### [STUDY MATERIAL]

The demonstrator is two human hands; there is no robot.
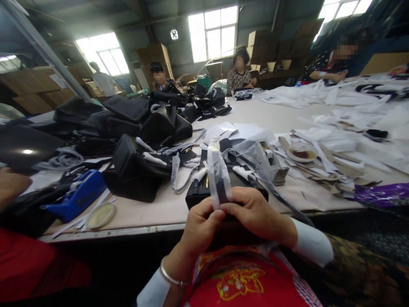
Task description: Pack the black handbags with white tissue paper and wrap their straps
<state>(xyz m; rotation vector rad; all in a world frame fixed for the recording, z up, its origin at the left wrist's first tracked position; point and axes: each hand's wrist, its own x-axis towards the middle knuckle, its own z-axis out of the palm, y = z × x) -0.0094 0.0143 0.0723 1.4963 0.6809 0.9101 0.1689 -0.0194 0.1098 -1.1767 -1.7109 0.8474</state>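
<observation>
Both my hands meet at the table's front edge on a black strap wrapped in clear plastic (219, 175). My left hand (200, 226) pinches its lower left side between thumb and fingers. From the right, my right hand (255, 211) grips the same lower end, thumb against the plastic. The wrapped strap stands up from my fingers, its top leaning away from me. Right behind it sits a black bag (196, 189), partly hidden by my hands, with white-wrapped handle parts and a gold-coloured fitting. A second plastic-wrapped strap (262, 170) trails over the bag's right side.
Another black bag (134, 170) and a blue tape dispenser (79, 194) lie to the left, near a tape roll (100, 214). A grey dispenser (276, 168), a bowl (302, 152) and cardboard scraps are at right. A person's arm (12, 185) shows at far left; several people sit or stand beyond.
</observation>
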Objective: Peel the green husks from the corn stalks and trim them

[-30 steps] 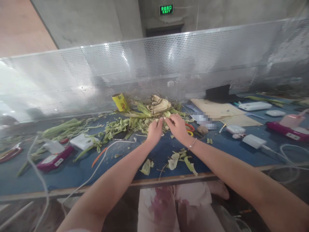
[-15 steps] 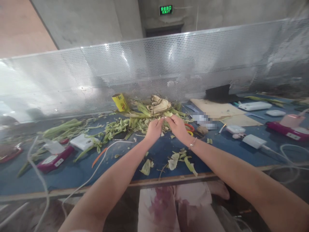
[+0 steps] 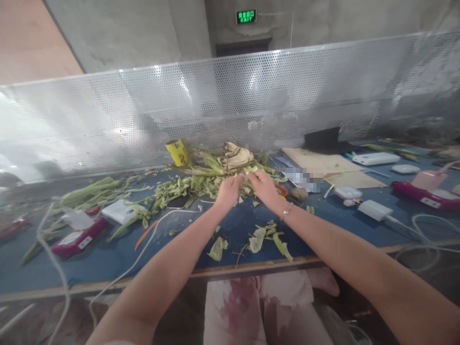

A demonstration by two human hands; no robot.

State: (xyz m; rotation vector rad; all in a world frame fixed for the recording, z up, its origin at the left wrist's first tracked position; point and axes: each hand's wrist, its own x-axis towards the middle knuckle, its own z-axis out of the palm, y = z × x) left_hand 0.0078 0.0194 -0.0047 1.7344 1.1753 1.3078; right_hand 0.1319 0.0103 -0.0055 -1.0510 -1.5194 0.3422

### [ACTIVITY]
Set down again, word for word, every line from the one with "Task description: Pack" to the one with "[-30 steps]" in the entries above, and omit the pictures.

### [SOLUTION]
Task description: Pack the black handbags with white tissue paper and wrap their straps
<state>(xyz m; rotation vector rad; all in a world frame fixed for the recording, z up, its origin at the left wrist's first tracked position; point and axes: each hand's wrist, its own x-axis towards the middle knuckle, its own z-axis out of the palm, y = z × x) -0.0094 0.0143 0.0723 1.4963 0.6809 0.9101 0.1689 -0.0194 0.1098 -1.1767 -1.7109 0.8474</state>
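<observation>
Both my hands meet at the table's front edge on a black strap wrapped in clear plastic (219, 175). My left hand (200, 226) pinches its lower left side between thumb and fingers. From the right, my right hand (255, 211) grips the same lower end, thumb against the plastic. The wrapped strap stands up from my fingers, its top leaning away from me. Right behind it sits a black bag (196, 189), partly hidden by my hands, with white-wrapped handle parts and a gold-coloured fitting. A second plastic-wrapped strap (262, 170) trails over the bag's right side.
Another black bag (134, 170) and a blue tape dispenser (79, 194) lie to the left, near a tape roll (100, 214). A grey dispenser (276, 168), a bowl (302, 152) and cardboard scraps are at right. A person's arm (12, 185) shows at far left; several people sit or stand beyond.
</observation>
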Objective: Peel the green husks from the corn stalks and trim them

[-30 steps] 

There's nothing left to add to the answer.